*EXERCISE INSTRUCTIONS*: In the entries below, which lines run from the one containing "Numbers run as" to the one containing "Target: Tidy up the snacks"? Copy exactly those lines, ends included, and no others.
----------------------------------------
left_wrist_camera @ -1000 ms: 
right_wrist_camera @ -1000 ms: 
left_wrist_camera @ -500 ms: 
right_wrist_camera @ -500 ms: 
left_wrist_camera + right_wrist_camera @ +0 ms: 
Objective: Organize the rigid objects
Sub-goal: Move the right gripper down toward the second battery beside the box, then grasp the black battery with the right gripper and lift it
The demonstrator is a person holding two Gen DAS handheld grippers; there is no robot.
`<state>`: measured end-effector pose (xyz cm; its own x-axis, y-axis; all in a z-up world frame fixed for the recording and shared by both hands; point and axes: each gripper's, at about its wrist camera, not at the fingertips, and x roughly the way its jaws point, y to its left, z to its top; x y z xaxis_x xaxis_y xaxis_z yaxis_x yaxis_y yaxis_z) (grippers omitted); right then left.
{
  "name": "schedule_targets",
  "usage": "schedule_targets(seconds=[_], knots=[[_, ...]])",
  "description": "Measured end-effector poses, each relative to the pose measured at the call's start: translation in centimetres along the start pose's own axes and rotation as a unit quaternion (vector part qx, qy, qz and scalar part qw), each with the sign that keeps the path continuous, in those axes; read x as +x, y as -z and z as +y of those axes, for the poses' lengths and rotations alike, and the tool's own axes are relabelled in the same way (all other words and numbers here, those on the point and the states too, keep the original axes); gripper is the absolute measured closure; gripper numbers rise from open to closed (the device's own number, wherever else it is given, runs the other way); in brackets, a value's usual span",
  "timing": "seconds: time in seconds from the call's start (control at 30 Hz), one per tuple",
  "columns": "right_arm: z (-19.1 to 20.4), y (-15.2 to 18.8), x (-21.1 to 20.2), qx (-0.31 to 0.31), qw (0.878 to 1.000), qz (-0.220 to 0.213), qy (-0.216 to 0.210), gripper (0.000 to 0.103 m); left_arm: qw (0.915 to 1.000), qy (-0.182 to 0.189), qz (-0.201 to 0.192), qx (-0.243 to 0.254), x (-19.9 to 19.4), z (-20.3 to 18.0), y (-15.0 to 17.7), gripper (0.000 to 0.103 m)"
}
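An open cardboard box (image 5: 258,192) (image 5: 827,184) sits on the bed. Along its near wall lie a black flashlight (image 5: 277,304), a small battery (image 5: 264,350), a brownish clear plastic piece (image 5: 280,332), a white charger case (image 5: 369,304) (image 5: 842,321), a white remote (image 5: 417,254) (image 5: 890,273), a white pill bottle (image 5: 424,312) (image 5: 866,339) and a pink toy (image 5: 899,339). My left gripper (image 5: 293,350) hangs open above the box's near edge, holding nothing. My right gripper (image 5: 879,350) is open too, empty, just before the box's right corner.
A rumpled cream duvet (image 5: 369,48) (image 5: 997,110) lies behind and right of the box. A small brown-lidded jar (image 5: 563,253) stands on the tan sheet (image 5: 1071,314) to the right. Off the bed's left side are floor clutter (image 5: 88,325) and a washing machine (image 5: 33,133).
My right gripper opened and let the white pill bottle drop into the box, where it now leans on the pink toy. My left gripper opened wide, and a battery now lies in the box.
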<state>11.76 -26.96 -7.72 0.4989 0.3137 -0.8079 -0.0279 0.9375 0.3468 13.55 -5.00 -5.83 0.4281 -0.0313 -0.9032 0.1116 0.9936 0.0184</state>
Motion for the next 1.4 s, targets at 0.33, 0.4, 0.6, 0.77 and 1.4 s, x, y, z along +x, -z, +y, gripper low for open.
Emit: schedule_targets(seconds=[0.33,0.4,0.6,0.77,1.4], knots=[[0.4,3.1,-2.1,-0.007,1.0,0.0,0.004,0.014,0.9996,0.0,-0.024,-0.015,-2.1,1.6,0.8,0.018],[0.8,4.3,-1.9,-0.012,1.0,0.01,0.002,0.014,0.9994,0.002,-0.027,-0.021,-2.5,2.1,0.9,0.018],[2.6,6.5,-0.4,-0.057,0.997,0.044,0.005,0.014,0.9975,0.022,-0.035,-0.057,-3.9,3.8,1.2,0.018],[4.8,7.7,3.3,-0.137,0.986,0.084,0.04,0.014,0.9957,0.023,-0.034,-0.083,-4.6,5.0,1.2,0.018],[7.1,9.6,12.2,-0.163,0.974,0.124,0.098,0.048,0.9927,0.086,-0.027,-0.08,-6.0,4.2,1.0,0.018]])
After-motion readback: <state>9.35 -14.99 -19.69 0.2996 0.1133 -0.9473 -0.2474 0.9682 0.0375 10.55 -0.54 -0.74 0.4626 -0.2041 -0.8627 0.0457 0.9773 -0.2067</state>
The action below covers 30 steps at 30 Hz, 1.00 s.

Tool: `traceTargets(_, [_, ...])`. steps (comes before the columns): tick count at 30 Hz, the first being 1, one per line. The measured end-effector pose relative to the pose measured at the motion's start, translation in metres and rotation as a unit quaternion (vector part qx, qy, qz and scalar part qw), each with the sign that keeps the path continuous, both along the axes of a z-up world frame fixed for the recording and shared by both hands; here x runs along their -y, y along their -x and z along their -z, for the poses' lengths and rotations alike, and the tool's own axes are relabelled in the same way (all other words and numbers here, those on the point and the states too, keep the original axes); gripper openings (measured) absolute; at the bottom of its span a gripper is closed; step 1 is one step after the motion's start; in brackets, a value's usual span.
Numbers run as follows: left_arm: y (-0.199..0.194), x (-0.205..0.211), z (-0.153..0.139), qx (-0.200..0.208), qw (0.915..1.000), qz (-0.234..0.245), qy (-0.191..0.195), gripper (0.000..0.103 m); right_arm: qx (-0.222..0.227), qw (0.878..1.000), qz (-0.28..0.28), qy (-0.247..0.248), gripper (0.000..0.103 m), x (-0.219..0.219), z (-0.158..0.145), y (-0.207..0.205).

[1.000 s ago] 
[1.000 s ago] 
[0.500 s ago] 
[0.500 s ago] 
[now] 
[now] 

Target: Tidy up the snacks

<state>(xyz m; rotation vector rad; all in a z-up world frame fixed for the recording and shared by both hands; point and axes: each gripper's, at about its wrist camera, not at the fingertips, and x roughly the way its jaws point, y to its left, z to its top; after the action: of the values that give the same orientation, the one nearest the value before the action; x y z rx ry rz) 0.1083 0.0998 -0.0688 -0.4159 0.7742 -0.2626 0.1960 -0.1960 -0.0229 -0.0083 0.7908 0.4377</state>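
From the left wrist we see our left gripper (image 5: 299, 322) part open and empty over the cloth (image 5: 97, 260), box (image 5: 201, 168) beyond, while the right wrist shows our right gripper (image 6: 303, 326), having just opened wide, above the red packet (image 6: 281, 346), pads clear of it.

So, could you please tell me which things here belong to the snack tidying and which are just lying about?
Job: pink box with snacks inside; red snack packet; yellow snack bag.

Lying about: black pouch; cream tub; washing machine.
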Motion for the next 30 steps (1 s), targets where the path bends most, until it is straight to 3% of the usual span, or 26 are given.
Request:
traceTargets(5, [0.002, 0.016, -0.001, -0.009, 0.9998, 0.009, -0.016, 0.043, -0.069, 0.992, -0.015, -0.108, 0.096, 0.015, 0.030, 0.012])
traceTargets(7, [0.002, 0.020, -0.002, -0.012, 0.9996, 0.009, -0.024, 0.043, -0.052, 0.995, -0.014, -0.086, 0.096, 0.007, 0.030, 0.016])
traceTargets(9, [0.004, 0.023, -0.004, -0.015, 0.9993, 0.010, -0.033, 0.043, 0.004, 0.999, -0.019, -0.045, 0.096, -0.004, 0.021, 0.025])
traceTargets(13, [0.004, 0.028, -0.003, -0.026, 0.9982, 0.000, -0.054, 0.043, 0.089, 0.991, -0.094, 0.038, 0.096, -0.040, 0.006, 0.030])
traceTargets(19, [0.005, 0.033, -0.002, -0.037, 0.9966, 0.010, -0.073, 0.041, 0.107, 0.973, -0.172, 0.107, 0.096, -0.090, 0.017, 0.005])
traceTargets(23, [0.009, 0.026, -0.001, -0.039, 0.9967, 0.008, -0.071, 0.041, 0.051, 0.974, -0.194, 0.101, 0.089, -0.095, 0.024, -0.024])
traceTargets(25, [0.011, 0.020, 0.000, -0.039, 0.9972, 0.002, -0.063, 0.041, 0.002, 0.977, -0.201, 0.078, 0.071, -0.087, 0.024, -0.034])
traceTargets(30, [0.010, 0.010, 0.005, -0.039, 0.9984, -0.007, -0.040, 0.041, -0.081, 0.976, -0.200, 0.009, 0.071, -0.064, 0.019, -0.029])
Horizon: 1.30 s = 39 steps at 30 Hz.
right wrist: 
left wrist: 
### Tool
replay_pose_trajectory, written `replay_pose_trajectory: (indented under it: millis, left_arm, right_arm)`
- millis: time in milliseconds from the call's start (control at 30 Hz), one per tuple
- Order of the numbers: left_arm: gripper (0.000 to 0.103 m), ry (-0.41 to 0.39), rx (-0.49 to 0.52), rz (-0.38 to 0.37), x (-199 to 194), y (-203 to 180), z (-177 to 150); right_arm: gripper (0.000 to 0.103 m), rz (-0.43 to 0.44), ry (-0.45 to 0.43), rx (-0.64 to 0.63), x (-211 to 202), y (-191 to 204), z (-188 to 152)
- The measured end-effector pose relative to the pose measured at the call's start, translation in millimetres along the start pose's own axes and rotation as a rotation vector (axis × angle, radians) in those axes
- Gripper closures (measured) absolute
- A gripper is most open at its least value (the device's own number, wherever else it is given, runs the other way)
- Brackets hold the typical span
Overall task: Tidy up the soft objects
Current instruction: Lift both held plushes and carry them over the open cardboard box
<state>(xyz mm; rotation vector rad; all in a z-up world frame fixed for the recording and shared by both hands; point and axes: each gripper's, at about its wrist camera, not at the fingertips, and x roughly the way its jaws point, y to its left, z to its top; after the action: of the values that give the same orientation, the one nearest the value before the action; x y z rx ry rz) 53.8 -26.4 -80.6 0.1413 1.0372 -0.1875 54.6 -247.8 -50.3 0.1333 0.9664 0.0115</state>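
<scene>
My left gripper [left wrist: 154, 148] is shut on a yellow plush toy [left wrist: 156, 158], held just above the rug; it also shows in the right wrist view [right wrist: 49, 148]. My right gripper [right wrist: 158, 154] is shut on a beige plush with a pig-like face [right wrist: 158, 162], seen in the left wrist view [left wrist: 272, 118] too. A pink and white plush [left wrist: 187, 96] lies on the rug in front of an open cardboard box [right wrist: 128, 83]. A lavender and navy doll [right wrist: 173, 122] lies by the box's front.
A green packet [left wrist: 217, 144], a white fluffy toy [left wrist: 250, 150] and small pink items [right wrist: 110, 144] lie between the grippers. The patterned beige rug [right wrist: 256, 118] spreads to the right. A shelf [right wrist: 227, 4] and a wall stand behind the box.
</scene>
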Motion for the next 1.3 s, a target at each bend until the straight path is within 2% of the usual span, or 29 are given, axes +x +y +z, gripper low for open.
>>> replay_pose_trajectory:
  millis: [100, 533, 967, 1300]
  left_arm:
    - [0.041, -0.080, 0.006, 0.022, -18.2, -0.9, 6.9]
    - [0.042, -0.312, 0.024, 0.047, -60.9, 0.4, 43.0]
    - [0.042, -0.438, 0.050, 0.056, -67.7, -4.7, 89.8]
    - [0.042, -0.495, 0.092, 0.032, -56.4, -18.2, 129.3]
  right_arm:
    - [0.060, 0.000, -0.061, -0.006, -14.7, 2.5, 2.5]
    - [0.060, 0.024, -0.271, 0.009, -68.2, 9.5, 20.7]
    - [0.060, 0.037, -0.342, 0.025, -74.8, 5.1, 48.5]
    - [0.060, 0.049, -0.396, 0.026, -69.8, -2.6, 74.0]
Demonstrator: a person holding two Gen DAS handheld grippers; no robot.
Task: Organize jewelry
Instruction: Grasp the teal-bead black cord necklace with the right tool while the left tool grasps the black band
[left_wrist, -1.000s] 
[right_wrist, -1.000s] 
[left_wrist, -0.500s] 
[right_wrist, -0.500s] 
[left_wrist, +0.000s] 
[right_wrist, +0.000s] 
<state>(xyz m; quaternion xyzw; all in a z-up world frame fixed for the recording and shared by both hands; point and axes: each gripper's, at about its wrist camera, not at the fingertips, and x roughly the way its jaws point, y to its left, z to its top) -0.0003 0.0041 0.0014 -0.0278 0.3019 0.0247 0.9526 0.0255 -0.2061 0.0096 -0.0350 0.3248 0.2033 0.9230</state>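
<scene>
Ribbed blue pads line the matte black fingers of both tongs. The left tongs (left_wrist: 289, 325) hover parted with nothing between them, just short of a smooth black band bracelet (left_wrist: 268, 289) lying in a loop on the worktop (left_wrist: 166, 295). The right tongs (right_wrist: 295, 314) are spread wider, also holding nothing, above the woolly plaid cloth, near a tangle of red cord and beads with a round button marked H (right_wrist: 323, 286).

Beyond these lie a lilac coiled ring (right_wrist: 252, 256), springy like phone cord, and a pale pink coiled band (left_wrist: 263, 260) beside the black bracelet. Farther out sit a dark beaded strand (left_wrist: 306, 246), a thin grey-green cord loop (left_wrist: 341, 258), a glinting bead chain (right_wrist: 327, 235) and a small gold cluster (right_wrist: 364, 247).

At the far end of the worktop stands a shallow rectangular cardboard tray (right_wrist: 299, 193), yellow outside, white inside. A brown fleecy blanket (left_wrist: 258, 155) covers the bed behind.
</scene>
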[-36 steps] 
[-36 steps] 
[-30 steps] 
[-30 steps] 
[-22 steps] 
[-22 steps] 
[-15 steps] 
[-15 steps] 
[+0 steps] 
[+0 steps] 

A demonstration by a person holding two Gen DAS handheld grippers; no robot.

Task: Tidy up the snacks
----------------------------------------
*ANSWER*:
Numbers run as follows: left_arm: y (-0.199..0.194), x (-0.205..0.211), z (-0.153..0.139), qx (-0.200..0.208), qw (0.915..1.000), qz (-0.234..0.245), qy (-0.191..0.195), gripper (0.000..0.103 m); right_arm: qx (-0.222..0.227), qw (0.878..1.000), qz (-0.28..0.28), qy (-0.247..0.248), gripper (0.000..0.103 m), x (-0.219..0.219), z (-0.158..0.145), y (-0.207..0.205).

[1.000 s ago] 
[1.000 s ago] 
[0.500 s ago] 
[0.500 s ago] 
[now] 
[now] 

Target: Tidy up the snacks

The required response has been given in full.